[WHAT THE EXERCISE ASKS] Transcribe all of the entries below exactly. Leave out the pictures.

Items from a data source:

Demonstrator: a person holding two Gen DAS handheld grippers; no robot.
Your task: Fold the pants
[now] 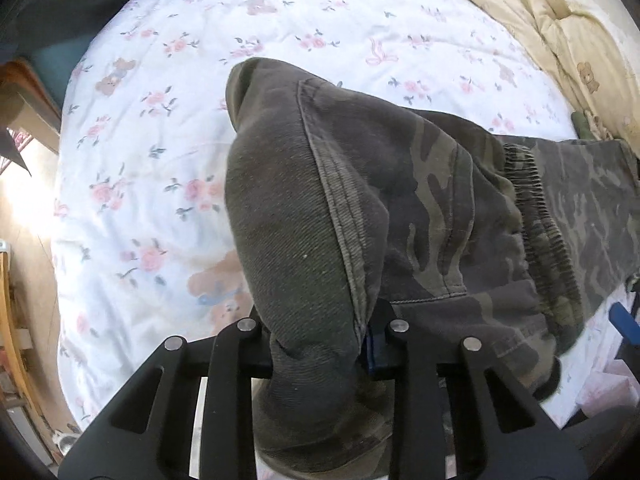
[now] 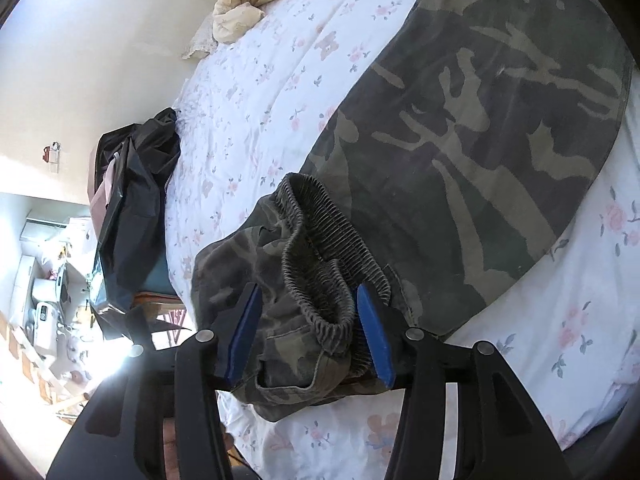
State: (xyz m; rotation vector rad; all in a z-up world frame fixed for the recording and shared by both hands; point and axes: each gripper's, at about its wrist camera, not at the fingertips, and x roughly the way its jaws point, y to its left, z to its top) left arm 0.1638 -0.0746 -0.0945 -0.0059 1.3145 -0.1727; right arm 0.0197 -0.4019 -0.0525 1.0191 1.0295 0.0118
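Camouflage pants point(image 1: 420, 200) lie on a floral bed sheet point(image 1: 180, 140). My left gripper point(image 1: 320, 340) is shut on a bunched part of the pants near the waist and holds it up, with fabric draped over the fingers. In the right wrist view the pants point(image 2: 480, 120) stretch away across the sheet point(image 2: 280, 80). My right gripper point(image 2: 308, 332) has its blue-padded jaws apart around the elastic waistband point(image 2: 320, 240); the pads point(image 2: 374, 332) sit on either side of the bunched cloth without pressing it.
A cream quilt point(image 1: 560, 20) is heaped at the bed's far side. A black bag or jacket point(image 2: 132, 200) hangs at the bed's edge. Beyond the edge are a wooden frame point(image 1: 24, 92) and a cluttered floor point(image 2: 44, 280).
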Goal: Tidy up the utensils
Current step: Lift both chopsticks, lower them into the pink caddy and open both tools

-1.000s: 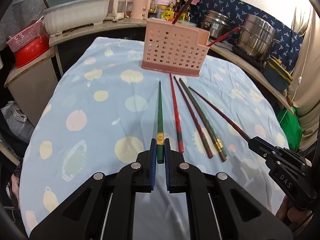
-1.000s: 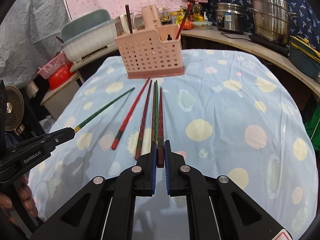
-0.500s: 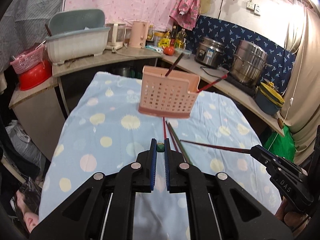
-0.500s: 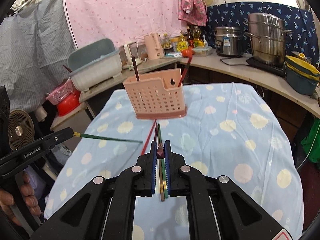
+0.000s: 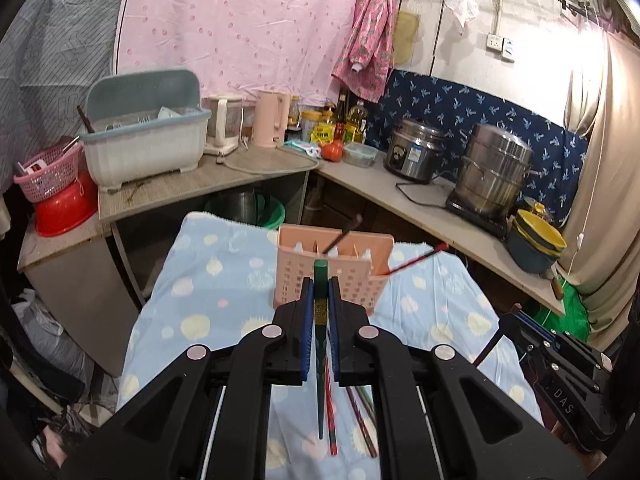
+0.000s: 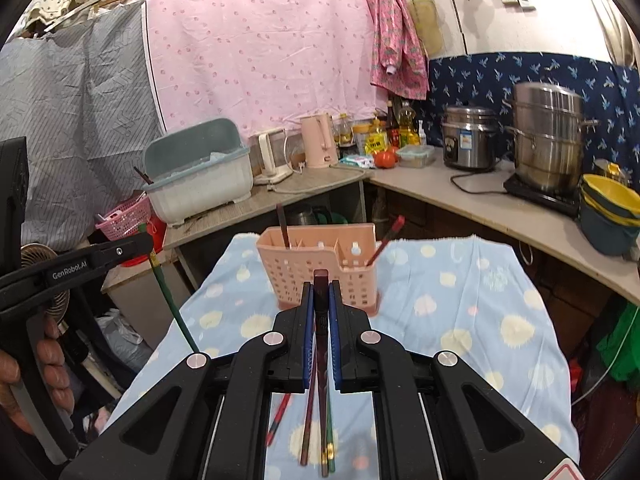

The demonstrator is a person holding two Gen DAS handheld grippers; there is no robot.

[EXPECTED ANSWER]
Demonstrator: a person holding two Gen DAS handheld grippers; no robot.
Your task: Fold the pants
[now] 
[now] 
State: (xyz m; rotation vector rad; all in a z-up world frame fixed for the recording and shared by both hands; point and axes: each gripper's, at about its wrist camera, not at the fingertips, and x roughly the way its jaws point, y to its left, z to its top) left arm 0.1638 -0.0746 -0.0945 -0.0059 1.3145 -0.1727; right arm 0.0197 -0.4019 -0.0525 1.0191 1.0295 0.0118
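Camouflage pants point(image 1: 420, 200) lie on a floral bed sheet point(image 1: 180, 140). My left gripper point(image 1: 320, 340) is shut on a bunched part of the pants near the waist and holds it up, with fabric draped over the fingers. In the right wrist view the pants point(image 2: 480, 120) stretch away across the sheet point(image 2: 280, 80). My right gripper point(image 2: 308, 332) has its blue-padded jaws apart around the elastic waistband point(image 2: 320, 240); the pads point(image 2: 374, 332) sit on either side of the bunched cloth without pressing it.
A cream quilt point(image 1: 560, 20) is heaped at the bed's far side. A black bag or jacket point(image 2: 132, 200) hangs at the bed's edge. Beyond the edge are a wooden frame point(image 1: 24, 92) and a cluttered floor point(image 2: 44, 280).
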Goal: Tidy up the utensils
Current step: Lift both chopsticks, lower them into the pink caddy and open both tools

-1.000s: 
-1.000s: 
-0.500s: 
-0.500s: 
+0.000s: 
+0.000s: 

The demonstrator is a person holding two Gen DAS handheld grippers; there is no robot.

The given output is complete.